This book closes the series of the Littlepage Manuscripts, which have been given to the world, as containing a fair account of the comparative sacrifices of time, money and labour, made respectively by the landlord and the tenants, on a New York estate; together with the manner in which usages and opinions are changing among us; as well as certain of the reasons of these changes. The discriminating reader will probably be able to trace in these narratives the progress of those innovations on the great laws of morals which are becoming so very manifest in connection with this interest, setting at naught the plainest principles that God has transmitted to man for the government of his conduct, and all under the extraordinary pretence of favouring liberty! In this downward course, our picture embraces some of the proofs of that looseness of views on the subject of certain species of property which is, in a degree perhaps, inseparable from the semi-barbarous condition of a new settlement; the gradation of the squatter, from him who merely makes his pitch to crop a few fields in passing, to him who carries on the business by wholesale; and last, though not least in this catalogue of marauders, the anti-renter.

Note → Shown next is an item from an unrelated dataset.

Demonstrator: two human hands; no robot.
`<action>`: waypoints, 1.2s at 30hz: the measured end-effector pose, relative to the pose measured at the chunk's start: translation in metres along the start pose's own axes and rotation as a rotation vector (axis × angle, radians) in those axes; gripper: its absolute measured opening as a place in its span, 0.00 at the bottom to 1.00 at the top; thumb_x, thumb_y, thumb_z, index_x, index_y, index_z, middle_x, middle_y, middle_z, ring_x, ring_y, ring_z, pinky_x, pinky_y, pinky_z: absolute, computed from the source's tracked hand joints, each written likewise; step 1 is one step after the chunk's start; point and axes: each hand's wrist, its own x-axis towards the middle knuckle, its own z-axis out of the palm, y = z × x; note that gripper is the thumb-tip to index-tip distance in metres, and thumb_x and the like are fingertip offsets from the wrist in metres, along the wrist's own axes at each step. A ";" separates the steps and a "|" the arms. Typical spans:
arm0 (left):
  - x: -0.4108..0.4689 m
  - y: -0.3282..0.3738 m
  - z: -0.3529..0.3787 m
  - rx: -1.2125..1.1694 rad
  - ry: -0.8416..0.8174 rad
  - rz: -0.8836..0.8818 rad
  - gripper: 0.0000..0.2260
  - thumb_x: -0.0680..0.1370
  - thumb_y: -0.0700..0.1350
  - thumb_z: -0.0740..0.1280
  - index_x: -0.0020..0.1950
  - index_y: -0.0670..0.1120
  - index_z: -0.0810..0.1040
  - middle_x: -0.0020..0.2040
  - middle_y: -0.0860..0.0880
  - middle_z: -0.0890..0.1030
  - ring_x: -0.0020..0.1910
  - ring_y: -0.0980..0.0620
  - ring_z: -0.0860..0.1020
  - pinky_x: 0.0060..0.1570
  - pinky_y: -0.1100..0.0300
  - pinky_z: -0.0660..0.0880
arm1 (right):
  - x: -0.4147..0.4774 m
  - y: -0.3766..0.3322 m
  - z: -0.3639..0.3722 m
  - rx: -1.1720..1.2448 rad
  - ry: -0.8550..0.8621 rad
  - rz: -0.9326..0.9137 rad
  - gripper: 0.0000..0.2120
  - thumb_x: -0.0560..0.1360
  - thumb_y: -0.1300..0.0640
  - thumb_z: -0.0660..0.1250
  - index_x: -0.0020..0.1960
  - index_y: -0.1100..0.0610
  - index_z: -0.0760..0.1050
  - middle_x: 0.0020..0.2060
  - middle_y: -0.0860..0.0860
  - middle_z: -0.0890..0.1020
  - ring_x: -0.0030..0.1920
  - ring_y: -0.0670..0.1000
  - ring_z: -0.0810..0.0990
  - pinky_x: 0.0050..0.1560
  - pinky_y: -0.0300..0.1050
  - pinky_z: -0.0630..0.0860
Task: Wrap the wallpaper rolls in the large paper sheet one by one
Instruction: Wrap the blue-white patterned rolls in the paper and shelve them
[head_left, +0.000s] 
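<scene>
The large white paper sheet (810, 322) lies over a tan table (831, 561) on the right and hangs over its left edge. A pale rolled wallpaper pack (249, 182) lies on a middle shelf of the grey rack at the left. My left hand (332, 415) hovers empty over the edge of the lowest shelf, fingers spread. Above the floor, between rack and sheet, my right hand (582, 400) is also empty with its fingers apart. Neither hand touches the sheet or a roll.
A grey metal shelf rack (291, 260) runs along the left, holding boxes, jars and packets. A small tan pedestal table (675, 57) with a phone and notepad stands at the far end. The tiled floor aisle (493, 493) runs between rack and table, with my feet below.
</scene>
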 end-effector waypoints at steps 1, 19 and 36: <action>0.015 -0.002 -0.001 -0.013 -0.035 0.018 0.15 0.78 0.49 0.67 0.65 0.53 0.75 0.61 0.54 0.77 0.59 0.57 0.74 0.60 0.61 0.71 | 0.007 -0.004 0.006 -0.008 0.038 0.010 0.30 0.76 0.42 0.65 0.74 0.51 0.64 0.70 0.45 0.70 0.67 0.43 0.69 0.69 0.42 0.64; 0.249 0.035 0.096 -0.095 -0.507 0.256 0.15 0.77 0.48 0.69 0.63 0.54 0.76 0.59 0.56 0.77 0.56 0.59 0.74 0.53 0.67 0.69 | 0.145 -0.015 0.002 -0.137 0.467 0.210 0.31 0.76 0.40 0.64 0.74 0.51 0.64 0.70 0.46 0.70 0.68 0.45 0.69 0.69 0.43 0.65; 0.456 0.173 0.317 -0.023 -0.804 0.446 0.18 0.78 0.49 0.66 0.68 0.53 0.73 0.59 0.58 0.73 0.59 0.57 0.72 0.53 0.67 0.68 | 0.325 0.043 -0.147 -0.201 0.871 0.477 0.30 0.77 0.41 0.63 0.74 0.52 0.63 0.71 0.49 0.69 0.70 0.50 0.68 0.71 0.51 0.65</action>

It would be idle to deny that the great principle which lies at the bottom of anti-rentism, if principle it can be called, is the assumption of a claim that the interests and wishes of numbers are to be respected, though done at a sacrifice of the clearest rights of the few. That this is not liberty, but tyranny in its worst form, every right-thinking and right-feeling man must be fully aware. Every one who knows much of the history of the past, and of the influence of classes, must understand, that whenever the educated, the affluent and the practised, choose to unite their means of combination and money to control the political destiny of a country, they become irresistible; making the most subservient tools of those very masses who vainly imagine they are the true guardians of their own liberties. The well-known election of 1840 is a memorable instance of the power of such a combination; though that was a combination formed mostly for the mere purposes of faction, sustained perhaps by the desperate designs of the insolvents of the country. Such a combination was necessarily wanting in union among the affluent; it had not the high support of principles to give it sanctity, and it affords little more than the proof of the power of money and leisure, when applied in a very doubtful cause, in wielding the masses of a great nation, to be the instruments of their own subjection. No well-intentioned American legislator, consequently, ought ever to lose sight of the fact, that each invasion of the right which he sanctions is a blow struck against liberty itself, which, in a country like this, has no auxiliary so certain or so powerful as justice.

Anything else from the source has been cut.